Anger and Problem Solving

I was doing some reading for my dissertation and came across an article titled “Others’ Anger Makes People Work Harder Not Smarter: The Effect of Observing Anger and Sarcasm on Creative and Analytic Thinking.” It caught my attention as I’ve spent far too many hours of my life working in customer service dealing with people’s problems and having to find ways to solve them to their satisfaction. Often times I did have to use some creativity in order to do this. Whether that was through having to use my creativity to use the technology at work in order to rectify a faulty charge, or find a creative solution to make the customer happy again and ensure their return to the establishment.

 

The authors of the study found that an angry customer essentially inhibits creative problem solving though.

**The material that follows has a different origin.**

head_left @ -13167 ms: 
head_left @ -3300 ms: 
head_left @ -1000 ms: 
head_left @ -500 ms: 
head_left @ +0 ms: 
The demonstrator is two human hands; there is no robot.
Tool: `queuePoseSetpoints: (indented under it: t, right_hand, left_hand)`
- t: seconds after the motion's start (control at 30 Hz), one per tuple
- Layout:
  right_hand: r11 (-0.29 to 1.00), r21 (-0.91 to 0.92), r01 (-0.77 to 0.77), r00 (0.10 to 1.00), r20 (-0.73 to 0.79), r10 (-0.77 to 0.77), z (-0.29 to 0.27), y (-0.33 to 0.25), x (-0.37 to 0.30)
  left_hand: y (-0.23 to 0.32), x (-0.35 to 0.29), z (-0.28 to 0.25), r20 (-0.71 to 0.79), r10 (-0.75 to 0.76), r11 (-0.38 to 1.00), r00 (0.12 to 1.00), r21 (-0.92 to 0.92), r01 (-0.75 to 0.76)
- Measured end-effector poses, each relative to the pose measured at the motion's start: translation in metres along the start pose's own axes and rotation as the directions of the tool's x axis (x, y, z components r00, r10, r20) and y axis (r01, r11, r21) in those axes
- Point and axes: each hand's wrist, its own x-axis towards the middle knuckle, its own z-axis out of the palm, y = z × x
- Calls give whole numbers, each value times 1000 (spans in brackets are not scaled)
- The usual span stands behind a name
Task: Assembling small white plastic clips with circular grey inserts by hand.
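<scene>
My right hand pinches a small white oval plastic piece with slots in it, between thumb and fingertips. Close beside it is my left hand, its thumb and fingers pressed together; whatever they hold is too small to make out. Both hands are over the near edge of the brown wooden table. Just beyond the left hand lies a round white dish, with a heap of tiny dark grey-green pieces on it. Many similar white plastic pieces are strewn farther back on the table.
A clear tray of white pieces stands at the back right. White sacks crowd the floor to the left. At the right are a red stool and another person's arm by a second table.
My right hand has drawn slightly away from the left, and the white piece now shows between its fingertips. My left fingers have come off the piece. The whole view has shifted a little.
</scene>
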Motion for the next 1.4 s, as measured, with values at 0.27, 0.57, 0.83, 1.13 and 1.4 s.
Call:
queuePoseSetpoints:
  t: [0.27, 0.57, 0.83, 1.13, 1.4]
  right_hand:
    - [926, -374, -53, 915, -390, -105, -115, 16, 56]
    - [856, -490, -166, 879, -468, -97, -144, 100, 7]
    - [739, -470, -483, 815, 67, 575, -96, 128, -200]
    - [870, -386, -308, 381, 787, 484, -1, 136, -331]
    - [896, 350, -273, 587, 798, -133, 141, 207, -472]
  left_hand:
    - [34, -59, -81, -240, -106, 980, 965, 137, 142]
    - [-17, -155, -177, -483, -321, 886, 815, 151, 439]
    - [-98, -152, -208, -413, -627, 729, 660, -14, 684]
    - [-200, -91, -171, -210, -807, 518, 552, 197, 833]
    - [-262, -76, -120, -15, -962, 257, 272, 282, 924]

Those who had to help an angry customer were successful in analytical problem solving, but not creative problem solving. This is an interesting find to me. To me it is saying that the either the upset customer is communicating things in a way that does not lend itself to creative solutions, or more likely the employee is flustered and just wants to solve things as quickly as possible and wants to take as linear an approach as possible.

 

If an angry customer needs a creative solution though they are more than likely going to leave just as upset as when they encountered the problem. “We predicted and confirmed that others’ anger is a situational cue that activates prevention-oriented motivation and emotions, which in turn restricts people’s ability for complex thinking (Miron-Spektor, Efrat-Treister, Rafaeli, & Schwartz-Cohen, 2011).  So the bigger question is whether or not there is a way that we can circumvent this issue. Dealing with people’s emotions is inherent in dealing with people and especially working with people. There is another article that found that more than half of all decisions made in an organization fail (Nutt, 1999). This was because managers are under too much pressure to come to a solution to the problem quickly without understanding the real issue.

 

Are these things related? Are the increased emotions in the face of a crisis really inhibiting the ability to think clearly and rationalize our way through to a creative solution? As a consultant who has worked in education, non-profit, and for-profit settings I can attest to the importance of effective solutions to problems and improved communication in order to do so. One of the big issues I have convinced a few of my clients on improving was the communication from top to bottom. This has increased morale, time-management, and, more importantly, limits the anger and frustration that everyone has because the clarity they all have about their direction. As communication improves, the problems seem to go away. Is this because they can creatively fix a problem and use all of their faculties to look at them?

 

Keeping a level head and effective communication can help to effectively solve those problems you may be having. It may be a “fight or flight” response to get the angry customer’s problem solved and get them out the door or it may just be lack of training on how to communicate when emotions run high, but it is something very important to address in your business and personal life.